--- Required action ---
When you copy from the entries that follow, take only the lines from the one with "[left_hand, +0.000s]" down to the one with "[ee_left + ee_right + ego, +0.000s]", keeping both ends and dropping every picture.

--- Data section ---
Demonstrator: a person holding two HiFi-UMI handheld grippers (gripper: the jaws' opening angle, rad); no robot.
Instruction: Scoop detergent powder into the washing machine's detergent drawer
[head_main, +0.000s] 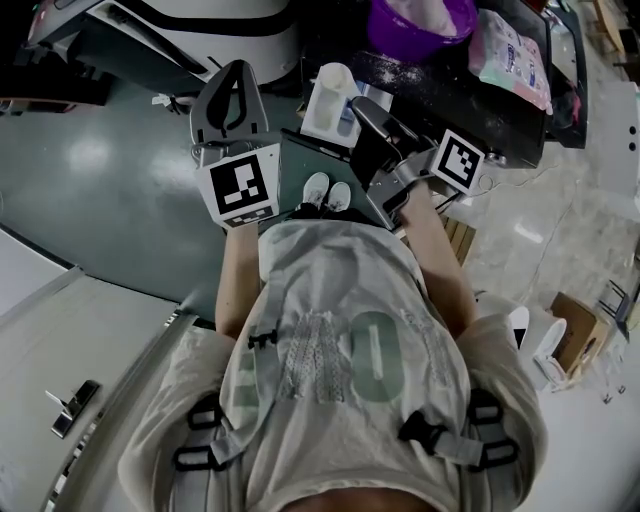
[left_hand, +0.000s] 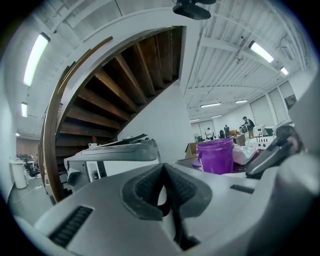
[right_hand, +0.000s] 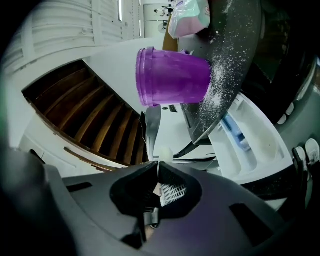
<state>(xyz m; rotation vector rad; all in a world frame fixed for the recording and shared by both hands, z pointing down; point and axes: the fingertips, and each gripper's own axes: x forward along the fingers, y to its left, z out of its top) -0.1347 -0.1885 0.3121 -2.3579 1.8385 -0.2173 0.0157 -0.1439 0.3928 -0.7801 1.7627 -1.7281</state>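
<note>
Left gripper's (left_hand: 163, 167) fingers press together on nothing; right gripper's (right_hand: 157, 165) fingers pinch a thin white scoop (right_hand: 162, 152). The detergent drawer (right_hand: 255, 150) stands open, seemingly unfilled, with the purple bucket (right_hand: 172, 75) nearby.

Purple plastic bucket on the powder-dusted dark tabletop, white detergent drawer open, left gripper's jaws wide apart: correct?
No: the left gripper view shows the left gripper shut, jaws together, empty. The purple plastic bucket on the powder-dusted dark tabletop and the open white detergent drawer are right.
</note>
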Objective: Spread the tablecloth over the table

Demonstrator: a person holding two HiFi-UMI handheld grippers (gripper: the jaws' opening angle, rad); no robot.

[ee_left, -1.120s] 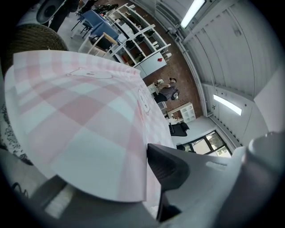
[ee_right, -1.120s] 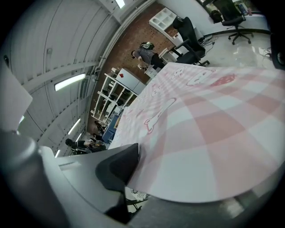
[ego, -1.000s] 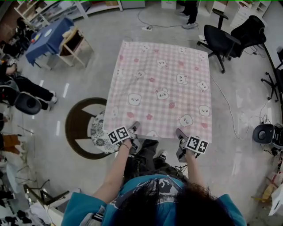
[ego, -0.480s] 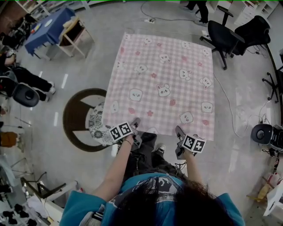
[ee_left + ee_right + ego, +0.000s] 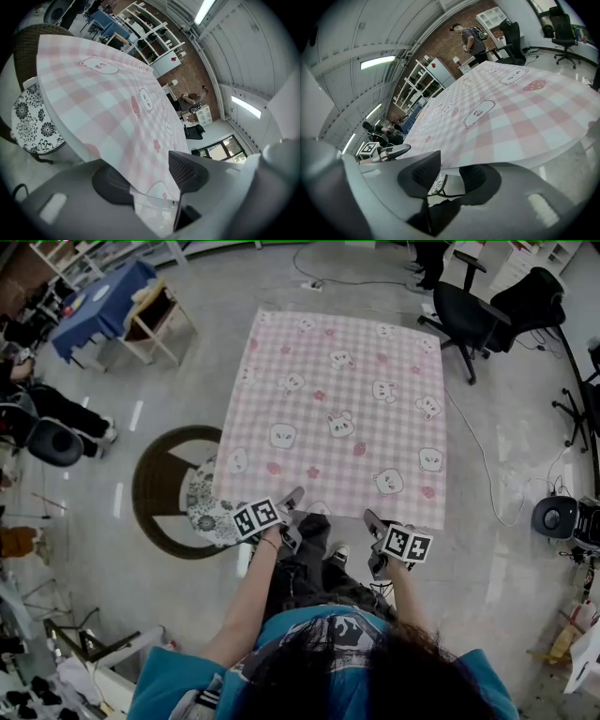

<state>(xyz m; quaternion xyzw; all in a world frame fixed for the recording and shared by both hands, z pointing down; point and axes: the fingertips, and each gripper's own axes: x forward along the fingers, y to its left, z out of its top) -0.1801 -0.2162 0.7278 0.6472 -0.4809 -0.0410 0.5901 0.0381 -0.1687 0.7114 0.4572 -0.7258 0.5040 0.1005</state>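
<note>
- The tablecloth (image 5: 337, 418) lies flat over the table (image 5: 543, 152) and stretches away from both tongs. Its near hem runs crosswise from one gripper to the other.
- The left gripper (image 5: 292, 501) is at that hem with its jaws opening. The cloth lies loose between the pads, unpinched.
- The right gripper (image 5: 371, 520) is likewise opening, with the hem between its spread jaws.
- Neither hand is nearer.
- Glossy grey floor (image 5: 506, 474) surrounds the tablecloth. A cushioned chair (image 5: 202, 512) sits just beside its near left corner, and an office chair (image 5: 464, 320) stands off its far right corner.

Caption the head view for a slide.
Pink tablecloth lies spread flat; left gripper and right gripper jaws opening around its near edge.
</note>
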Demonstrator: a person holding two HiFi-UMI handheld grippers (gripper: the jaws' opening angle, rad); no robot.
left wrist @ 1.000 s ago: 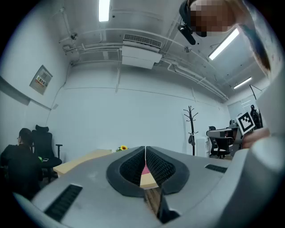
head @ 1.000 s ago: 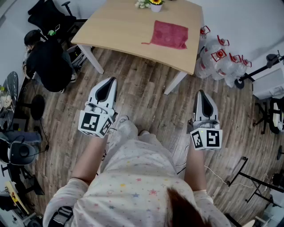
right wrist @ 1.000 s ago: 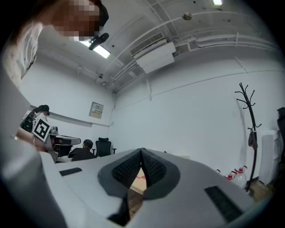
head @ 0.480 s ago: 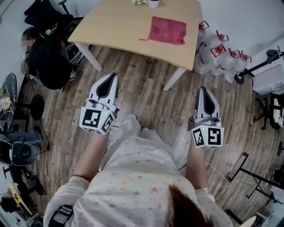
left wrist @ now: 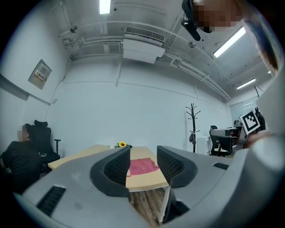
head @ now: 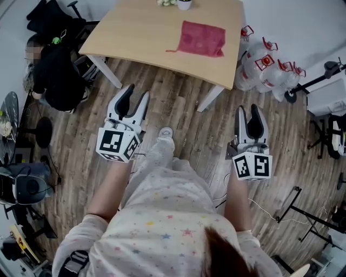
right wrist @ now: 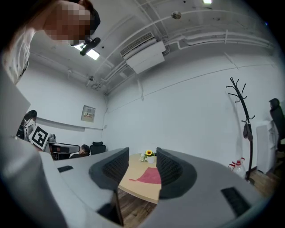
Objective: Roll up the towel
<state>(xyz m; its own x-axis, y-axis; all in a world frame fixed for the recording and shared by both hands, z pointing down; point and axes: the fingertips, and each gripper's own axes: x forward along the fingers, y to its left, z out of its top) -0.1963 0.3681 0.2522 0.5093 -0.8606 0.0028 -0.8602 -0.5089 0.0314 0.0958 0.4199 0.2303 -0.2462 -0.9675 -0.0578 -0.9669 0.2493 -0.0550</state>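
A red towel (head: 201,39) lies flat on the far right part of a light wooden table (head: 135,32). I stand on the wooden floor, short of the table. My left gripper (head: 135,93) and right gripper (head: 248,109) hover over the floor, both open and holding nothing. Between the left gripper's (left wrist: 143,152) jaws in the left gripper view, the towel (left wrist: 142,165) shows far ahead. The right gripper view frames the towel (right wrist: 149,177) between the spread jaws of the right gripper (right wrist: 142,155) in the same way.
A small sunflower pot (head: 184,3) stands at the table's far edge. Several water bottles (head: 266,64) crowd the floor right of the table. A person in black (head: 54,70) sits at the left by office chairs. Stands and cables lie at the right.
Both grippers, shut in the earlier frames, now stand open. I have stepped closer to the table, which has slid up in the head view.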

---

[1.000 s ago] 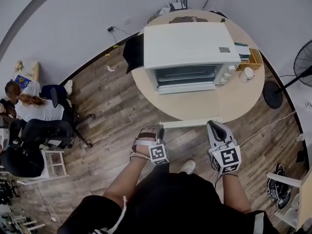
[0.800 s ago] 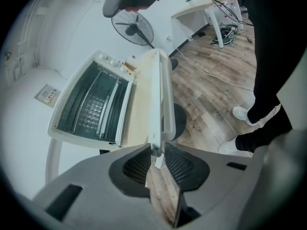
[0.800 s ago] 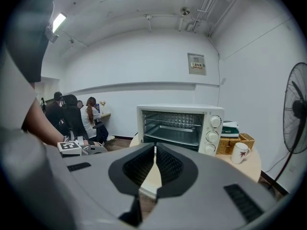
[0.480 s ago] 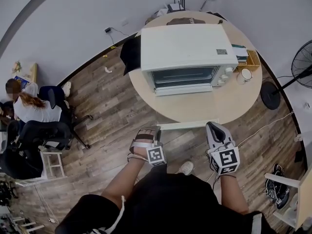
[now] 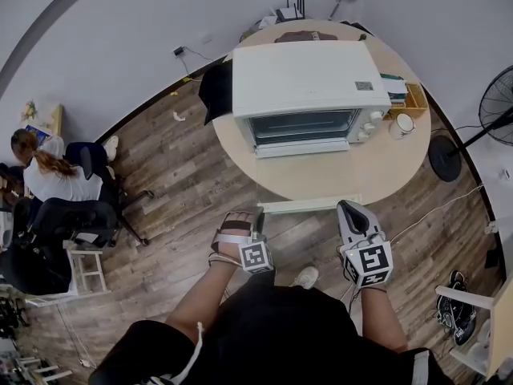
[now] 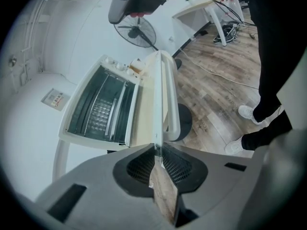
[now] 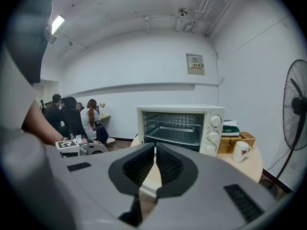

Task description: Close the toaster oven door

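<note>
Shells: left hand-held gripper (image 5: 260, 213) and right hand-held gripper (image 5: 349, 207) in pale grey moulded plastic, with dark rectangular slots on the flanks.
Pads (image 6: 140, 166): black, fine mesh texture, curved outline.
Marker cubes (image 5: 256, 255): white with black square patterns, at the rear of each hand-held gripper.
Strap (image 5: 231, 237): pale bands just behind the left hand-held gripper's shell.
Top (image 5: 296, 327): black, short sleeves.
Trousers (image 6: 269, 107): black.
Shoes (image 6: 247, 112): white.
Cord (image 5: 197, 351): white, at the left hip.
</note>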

--- Answer area ---
[left_hand, +0.000s] 
[right_hand, +0.000s] 
<state>(xyz m; rotation vector rad; all in a world frame fixed for the recording and shared by both hands, z pointing down; point and axes: the fingertips, and each gripper's own axes: x forward along the fingers, y to its left, z out of its top) -0.1347 -0.1885 0.3121 -2.3579 1.8385 -0.2173 0.0157 -0.1439 0.3928 -0.7801 1.7627 -1.7281</state>
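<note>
Left gripper's (left_hand: 163, 167) fingers press together on nothing; right gripper's (right_hand: 157, 165) fingers pinch a thin white scoop (right_hand: 162, 152). The detergent drawer (right_hand: 255, 150) stands open, seemingly unfilled, with the purple bucket (right_hand: 172, 75) nearby.

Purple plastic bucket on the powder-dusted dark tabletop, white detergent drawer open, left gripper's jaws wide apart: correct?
No: the left gripper view shows the left gripper shut, jaws together, empty. The purple plastic bucket on the powder-dusted dark tabletop and the open white detergent drawer are right.
</note>
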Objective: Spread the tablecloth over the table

Demonstrator: a person holding two HiFi-UMI handheld grippers (gripper: the jaws' opening angle, rad); no robot.

[ee_left, -1.120s] 
[ee_right, -1.120s] 
[ego, -1.000s] 
[ego, -0.480s] 
[ee_left + ee_right + ego, +0.000s] 

Nothing more belongs to this answer.